What you should do: Print the lines in the listing below that fall between the line with "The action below" and the line with "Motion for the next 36", those two lines included, exactly as they stand and with nothing else.

Entries supplied:
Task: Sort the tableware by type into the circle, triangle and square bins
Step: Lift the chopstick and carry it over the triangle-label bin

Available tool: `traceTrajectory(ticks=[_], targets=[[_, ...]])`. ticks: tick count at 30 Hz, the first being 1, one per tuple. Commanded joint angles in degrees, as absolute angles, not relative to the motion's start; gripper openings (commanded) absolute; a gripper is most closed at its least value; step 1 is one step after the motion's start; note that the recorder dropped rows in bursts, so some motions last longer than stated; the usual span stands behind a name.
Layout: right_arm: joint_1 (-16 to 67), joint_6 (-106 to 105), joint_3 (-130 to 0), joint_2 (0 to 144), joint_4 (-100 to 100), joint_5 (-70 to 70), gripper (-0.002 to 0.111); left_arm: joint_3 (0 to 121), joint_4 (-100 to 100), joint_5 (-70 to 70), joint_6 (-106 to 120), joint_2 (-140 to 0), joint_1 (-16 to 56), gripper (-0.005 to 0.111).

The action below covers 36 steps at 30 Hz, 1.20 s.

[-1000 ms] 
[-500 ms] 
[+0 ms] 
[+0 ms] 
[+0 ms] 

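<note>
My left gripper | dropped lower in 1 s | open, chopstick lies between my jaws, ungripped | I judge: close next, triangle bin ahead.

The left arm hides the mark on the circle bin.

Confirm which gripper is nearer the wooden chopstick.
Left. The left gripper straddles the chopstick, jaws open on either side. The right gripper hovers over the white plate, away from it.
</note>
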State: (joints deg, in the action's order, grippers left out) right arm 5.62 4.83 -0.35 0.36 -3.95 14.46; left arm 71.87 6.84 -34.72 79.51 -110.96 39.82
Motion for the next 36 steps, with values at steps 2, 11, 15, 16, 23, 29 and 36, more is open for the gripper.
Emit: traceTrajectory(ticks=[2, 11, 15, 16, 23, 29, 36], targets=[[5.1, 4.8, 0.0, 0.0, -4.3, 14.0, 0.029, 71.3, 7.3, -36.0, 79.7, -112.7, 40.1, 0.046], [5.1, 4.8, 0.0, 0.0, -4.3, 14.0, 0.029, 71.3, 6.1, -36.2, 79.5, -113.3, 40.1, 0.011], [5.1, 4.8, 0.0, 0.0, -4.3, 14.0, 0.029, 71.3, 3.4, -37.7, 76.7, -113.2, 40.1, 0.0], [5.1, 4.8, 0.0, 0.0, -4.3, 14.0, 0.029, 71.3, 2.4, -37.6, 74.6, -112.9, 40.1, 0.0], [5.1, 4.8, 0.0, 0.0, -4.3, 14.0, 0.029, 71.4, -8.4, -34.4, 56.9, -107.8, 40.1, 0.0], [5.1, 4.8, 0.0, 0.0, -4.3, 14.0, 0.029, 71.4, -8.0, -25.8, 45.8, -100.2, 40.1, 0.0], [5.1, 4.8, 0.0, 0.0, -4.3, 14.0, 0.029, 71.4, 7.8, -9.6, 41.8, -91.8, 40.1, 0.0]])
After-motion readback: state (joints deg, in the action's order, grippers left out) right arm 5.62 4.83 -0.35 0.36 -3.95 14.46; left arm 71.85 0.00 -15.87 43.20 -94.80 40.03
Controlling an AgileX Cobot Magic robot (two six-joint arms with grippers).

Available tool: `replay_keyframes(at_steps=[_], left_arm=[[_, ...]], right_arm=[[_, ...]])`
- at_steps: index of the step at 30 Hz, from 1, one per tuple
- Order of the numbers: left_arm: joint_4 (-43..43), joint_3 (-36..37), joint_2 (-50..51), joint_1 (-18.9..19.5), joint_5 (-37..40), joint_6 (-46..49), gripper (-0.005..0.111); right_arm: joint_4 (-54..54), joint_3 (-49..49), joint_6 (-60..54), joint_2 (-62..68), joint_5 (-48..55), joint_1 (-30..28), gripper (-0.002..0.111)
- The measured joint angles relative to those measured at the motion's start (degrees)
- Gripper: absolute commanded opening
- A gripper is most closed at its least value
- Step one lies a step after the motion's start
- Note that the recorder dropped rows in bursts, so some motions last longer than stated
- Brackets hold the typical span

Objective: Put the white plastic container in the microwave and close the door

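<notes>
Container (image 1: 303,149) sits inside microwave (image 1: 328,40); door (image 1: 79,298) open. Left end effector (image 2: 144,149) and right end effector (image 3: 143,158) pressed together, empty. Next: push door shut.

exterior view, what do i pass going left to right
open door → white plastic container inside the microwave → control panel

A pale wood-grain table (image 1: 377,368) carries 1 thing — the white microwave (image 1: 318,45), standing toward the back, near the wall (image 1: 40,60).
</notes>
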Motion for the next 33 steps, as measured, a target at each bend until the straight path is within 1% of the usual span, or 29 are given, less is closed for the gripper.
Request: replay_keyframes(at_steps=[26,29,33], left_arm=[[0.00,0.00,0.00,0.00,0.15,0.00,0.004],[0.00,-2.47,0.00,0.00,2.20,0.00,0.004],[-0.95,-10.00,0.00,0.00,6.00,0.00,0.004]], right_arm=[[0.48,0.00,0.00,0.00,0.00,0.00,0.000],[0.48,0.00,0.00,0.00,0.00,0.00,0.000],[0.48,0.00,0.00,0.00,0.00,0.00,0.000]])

Output of the exercise:
The action below covers 36 steps at 30 Hz, 1.20 s.

[-1000 ms] 
[-500 ms] 
[+0 ms] 
[+0 ms] 
[+0 ms] 

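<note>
My left gripper | dropped lower in 1 s | open, chopstick lies between my jaws, ungripped | I judge: close next, triangle bin ahead.

The left arm hides the mark on the circle bin.

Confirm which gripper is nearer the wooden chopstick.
Left. The left gripper straddles the chopstick, jaws open on either side. The right gripper hovers over the white plate, away from it.
</note>
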State: (joints deg, in the action's order, grippers left out) right arm 5.62 4.83 -0.35 0.36 -3.95 14.46; left arm 71.87 6.84 -34.72 79.51 -110.96 39.82
Motion for the next 36 steps, with values at steps 2, 11, 15, 16, 23, 29 and 36, more is open for the gripper.

No further output is required for this exercise.